EXERCISE OBJECTIVE:
Using the material below, print the line that contains "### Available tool", the line that contains "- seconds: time", and every line in between, exactly and nothing else.

####

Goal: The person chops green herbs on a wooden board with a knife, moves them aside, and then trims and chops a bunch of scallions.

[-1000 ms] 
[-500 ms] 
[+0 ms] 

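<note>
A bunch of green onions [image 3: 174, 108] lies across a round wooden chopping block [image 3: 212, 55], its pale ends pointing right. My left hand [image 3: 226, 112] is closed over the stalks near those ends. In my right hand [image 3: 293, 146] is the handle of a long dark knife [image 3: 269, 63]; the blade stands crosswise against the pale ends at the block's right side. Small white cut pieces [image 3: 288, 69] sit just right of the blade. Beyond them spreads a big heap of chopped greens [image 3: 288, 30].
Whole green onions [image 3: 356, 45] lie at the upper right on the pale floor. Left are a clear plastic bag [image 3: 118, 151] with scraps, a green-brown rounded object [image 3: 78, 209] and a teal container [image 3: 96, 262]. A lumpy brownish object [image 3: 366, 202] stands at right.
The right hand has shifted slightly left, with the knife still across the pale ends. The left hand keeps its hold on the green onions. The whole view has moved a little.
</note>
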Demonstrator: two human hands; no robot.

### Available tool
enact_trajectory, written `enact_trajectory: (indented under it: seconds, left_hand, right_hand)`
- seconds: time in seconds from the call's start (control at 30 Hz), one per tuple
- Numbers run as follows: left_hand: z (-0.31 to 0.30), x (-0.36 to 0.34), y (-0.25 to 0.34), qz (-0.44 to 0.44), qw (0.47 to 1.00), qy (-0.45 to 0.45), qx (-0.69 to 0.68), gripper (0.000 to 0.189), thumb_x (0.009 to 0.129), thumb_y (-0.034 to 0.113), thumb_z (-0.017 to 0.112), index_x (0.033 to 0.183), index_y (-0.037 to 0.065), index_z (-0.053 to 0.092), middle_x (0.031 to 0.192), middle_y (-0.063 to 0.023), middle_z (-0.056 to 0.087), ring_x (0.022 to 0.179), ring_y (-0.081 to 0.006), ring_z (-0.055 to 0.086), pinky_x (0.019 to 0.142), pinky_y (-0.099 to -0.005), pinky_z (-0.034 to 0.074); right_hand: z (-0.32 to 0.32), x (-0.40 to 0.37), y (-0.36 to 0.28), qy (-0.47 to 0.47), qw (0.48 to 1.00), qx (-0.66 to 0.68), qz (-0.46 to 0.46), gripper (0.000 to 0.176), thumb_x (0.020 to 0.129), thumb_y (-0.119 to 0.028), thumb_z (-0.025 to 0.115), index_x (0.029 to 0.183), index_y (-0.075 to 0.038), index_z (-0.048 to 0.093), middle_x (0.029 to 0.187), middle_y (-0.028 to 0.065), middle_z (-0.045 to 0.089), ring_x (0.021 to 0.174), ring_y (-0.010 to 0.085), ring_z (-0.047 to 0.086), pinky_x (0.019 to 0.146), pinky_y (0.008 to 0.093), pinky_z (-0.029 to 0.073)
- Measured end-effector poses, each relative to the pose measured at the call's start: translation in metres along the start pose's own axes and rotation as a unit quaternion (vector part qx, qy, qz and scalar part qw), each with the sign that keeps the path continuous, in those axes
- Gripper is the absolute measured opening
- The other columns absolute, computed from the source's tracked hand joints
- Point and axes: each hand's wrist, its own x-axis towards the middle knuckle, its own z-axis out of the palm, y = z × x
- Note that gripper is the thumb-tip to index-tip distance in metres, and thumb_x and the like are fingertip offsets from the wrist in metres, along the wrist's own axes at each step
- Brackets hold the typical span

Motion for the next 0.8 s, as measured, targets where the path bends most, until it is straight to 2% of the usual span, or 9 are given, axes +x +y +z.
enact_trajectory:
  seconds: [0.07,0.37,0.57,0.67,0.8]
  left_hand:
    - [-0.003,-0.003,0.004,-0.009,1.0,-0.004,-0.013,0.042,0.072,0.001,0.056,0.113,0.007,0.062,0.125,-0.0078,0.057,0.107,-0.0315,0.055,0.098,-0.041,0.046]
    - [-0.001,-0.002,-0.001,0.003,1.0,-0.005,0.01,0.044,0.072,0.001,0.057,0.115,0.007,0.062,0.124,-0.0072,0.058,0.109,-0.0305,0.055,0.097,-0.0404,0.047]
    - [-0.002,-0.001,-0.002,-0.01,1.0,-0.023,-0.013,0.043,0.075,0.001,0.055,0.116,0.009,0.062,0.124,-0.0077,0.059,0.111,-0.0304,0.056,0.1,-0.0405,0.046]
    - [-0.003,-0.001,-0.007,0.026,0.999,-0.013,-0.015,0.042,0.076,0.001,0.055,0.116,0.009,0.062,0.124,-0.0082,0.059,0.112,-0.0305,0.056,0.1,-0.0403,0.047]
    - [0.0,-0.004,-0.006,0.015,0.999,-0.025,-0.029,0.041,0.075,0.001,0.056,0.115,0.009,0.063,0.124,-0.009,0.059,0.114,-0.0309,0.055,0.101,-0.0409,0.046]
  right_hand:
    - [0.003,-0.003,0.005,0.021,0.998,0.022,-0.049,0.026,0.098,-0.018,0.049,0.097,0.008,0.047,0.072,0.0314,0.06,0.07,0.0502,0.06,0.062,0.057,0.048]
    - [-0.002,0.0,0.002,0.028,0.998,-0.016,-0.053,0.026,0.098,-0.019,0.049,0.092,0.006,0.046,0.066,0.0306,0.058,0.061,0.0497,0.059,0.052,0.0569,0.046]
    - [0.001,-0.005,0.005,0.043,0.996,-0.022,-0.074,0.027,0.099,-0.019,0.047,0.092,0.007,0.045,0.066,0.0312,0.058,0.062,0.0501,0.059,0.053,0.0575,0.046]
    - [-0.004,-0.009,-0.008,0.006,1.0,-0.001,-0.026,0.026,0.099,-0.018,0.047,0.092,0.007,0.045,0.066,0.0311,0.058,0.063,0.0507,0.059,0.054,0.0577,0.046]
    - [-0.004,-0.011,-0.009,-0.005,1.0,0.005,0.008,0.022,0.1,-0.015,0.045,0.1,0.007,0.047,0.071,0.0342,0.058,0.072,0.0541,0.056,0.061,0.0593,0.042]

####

TASK RESPONSE:
### Available tool
enact_trajectory, written `enact_trajectory: (indented under it: seconds, left_hand, right_hand)`
- seconds: time in seconds from the call's start (control at 30 Hz), one per tuple

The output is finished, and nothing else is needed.